• **PROVIDED MATERIAL**:
....
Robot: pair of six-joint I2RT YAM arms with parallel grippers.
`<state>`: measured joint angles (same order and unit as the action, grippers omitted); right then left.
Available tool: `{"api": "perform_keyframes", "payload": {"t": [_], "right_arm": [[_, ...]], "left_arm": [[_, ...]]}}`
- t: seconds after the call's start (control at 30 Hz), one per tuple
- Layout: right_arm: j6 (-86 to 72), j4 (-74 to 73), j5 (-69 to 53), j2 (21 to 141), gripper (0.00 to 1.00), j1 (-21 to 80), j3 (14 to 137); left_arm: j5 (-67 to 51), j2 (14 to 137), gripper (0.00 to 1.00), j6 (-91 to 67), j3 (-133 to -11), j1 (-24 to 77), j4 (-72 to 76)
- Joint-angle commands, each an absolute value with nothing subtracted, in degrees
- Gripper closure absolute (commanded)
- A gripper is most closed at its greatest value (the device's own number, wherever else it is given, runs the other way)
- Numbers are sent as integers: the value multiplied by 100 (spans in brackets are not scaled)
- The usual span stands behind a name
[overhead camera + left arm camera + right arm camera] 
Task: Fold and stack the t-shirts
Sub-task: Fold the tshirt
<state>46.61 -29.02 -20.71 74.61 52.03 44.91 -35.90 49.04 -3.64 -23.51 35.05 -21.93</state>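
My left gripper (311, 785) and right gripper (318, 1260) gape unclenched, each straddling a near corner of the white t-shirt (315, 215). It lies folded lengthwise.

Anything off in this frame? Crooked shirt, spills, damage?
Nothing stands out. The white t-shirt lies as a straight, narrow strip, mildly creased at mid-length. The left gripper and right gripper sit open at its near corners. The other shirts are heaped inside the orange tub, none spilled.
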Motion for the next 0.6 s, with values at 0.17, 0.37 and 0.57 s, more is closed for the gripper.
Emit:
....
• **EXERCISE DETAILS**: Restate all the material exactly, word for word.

• **YOUR RESPONSE**:
Robot: pair of six-joint I2RT YAM arms with parallel grippers.
`<state>`: measured joint angles (same order and unit as the action, grippers omitted); right then left.
Available tool: `{"api": "perform_keyframes", "payload": {"t": [_], "right_arm": [[_, ...]], "left_arm": [[_, ...]]}}`
- t: seconds after the call's start (control at 30 Hz), one per tuple
- Layout: right_arm: j6 (-86 to 72), j4 (-74 to 73), j5 (-69 to 53), j2 (21 to 141), gripper (0.00 to 1.00), j1 (-21 to 80), j3 (14 to 137); left_arm: j5 (-67 to 51), j2 (14 to 137), gripper (0.00 to 1.00), j6 (-91 to 67), j3 (-133 to -11), j1 (-24 to 77), j4 (-72 to 76)
- Joint-angle commands, each an absolute value with nothing subtracted, in degrees
- Gripper closure absolute (commanded)
- A gripper is most closed at its greatest value (the device's own number, wherever else it is given, runs the other way)
- Numbers are sent as integers: the value multiplied by 100 (spans in brackets are not scaled)
- The usual span stands behind a name
[overhead camera + left arm camera + right arm camera] 
Task: Fold and stack the t-shirts
Sub-task: Fold the tshirt
<state>46.61 -29.02 -20.71 74.61 52.03 44.91 -35.90 49.04 -3.64 -23.51 35.05 -21.93</state>
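My left gripper (311, 785) and right gripper (318, 1260) gape unclenched, each straddling a near corner of the white t-shirt (315, 215). It lies folded lengthwise.

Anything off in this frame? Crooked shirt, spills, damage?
Nothing stands out. The white t-shirt lies as a straight, narrow strip, mildly creased at mid-length. The left gripper and right gripper sit open at its near corners. The other shirts are heaped inside the orange tub, none spilled.
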Motion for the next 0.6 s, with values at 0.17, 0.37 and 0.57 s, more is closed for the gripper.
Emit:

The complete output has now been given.